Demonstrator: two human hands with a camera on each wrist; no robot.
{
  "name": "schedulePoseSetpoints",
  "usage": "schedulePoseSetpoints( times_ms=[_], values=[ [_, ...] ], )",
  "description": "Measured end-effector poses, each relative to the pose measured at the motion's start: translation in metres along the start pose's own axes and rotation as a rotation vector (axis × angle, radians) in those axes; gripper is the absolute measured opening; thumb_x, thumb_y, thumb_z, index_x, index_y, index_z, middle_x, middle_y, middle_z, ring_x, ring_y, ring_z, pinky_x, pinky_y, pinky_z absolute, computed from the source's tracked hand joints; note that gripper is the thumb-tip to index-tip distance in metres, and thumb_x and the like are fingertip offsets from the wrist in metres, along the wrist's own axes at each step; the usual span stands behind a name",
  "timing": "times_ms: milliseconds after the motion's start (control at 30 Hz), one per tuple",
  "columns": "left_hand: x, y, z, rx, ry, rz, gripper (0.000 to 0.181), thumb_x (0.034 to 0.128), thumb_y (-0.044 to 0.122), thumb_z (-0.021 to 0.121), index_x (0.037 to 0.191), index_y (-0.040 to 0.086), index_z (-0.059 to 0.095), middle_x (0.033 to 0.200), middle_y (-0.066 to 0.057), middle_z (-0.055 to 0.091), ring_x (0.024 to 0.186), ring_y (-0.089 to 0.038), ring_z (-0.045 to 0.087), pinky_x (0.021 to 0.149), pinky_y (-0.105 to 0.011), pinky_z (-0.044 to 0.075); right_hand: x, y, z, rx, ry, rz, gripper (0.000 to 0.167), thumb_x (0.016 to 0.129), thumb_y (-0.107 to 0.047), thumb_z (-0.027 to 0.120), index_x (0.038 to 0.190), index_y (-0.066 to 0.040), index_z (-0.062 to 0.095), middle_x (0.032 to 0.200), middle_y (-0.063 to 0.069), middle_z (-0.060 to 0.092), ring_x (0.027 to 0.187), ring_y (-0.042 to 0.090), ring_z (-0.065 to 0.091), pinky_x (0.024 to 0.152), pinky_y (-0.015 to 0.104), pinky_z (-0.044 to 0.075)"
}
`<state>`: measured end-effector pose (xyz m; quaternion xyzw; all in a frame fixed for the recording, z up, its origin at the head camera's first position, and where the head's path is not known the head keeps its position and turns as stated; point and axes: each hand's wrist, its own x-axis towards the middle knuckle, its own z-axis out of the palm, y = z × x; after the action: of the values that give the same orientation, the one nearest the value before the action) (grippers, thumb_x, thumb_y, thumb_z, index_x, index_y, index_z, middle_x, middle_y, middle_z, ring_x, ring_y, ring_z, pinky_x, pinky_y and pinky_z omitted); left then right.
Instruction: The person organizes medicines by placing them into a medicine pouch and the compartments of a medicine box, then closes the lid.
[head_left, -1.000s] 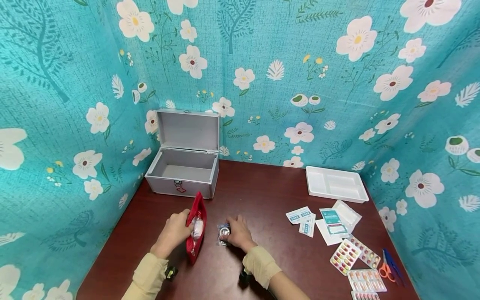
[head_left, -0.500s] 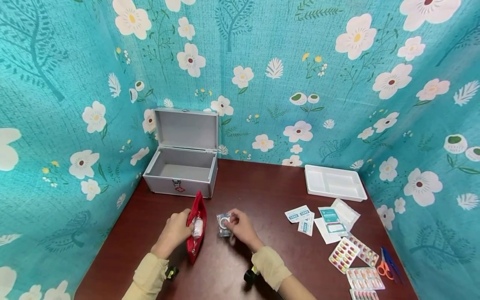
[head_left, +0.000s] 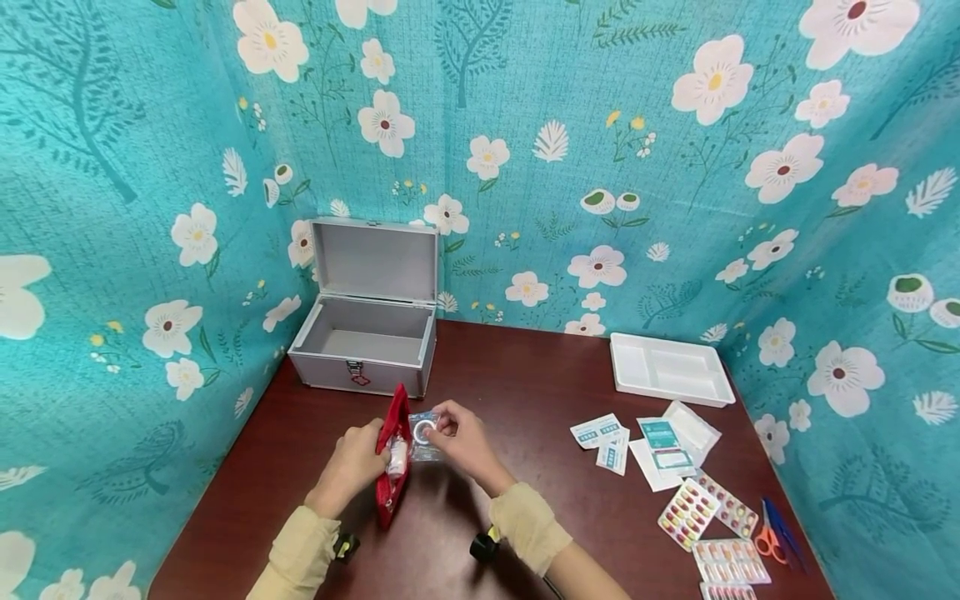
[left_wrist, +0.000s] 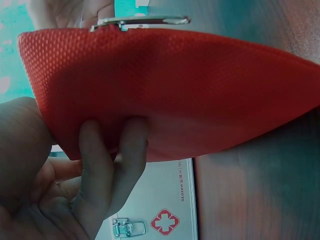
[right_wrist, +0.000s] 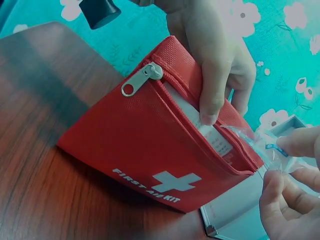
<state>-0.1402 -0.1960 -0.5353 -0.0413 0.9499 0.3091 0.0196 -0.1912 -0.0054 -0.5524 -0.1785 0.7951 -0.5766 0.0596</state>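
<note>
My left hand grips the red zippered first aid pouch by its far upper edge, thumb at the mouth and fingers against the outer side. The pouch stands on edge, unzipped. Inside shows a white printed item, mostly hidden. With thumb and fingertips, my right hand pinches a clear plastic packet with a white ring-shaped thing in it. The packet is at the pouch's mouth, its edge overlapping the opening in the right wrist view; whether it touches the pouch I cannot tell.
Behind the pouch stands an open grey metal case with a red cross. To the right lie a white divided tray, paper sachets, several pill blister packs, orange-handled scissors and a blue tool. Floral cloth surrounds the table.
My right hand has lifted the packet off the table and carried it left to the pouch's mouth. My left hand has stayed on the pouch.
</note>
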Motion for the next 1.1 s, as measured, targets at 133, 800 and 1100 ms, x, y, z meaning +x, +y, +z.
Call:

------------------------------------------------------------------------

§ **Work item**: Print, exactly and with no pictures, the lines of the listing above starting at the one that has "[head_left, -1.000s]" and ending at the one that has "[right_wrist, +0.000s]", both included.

§ **Exercise solution**:
[head_left, -1.000s] 
[head_left, -0.500s] 
[head_left, +0.000s] 
[left_wrist, +0.000s] 
[right_wrist, +0.000s] 

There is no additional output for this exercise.